Carroll linked Monod’s efforts during the French Resistance to his biological research saying “chance played a huge role in his personal life, along with his thinking about biology” and because of this “it was really Jaque Monod who drove home the role of chance in the course of life on earth in his 1980 book called chance and necessity.”

During the Q&A session Sean Carroll widened his topic to science and society. Carroll advocated for a greater role of science in culture, saying “cultural impact can happen through science – the Apollo program had a huge impact, we watched that drama unfold day by day. I think there are possibilities to find some galvanizing experiences that we can share that might gives science a little better penetration into the hearts and minds of people.”

Carroll also touched upon the conflict over evolution in America and the fact that nearly 50 percent of Americans believe in creationism. In leading the science education branch of the Howard Hughes Medical institute, which he described as the “largest private supporter of science education in the U.S”, he said that “one strategy I employ is I decided I wasn’t going to argue with anyone over 22. I think there’s no return on that investment, zero. Because I had the experience of seeing glimmers of openness and flexibility in college student and younger when exposed to certain things, such as the idea that lots and lots of large religious denominations fully embrace evolutionary science.”

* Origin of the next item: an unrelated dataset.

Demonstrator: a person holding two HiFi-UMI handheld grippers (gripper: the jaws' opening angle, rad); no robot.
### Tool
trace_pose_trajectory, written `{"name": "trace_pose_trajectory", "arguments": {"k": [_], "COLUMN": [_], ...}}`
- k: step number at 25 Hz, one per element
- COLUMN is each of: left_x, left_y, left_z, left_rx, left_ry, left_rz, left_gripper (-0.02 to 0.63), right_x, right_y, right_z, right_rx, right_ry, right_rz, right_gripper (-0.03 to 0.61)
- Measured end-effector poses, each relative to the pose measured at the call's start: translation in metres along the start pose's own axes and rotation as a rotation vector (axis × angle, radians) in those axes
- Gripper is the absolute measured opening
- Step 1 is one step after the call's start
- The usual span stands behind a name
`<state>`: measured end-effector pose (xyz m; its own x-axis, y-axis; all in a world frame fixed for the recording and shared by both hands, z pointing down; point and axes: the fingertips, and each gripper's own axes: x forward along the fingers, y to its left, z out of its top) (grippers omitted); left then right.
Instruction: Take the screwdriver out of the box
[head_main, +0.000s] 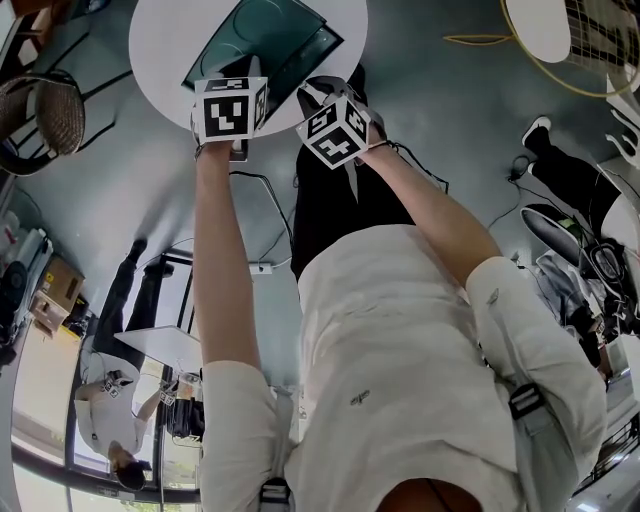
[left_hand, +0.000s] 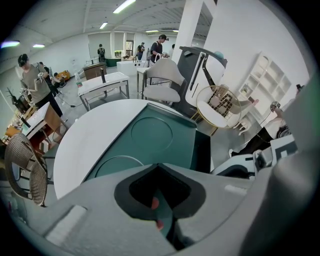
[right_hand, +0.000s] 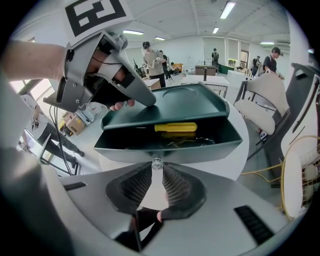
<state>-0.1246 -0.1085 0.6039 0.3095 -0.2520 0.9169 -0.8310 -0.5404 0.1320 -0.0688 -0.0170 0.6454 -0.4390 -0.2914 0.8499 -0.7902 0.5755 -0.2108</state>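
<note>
Yellow screwdriver in box — long axis crosswise

Open-plan laboratory workspace: ceiling strip lights, white desks and standing people lie beyond the left gripper.

White short-sleeved shirt, black trousers; grey right gripper with black-and-white marker cube
</note>
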Motion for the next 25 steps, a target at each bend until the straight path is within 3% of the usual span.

In Carroll’s more science heavy lecture on Evolutionary Developmental biology he described the importance of evolutionary developmental biology to our understanding of evolution.

“Development is the process that makes form,” he said, “and therefore changes in that process must underlie the evolution of form. That’s why the field of developmental biology is so integral to understanding the evolution of form.”

He also gave a survey of the incredibly surprising finds of the recently created field which few people had predicted.

“The gene that is responsible for the development of the legs in the fruit fly embryo, is also active in the development in the legs of a butterfly, and the appendages of a shrimp, and strangely enough the wings of a chicken,” he said. “So this gene is used in the formation of all sorts of appendages in the animal kingdom. And this was very surprising because the expectation was, that for example furry animals had different gene recipes than bugs. No biologist on the planet predicted these homologs and that there would be similar genetic ingredients in the making of bodies in things as different as earthworms, and fruit flies, and mice.”

Diversity in form, Carroll explained, was not caused by the development of new genes, but rather new ways of regulating existing developmental genes. Thus, although all animals in the animal kingdom have similar genetic toolkits, they utilize them in different ways.

Carroll combined both erudition and eloquence, and entertainingly explained one of the most important concepts in biology and science.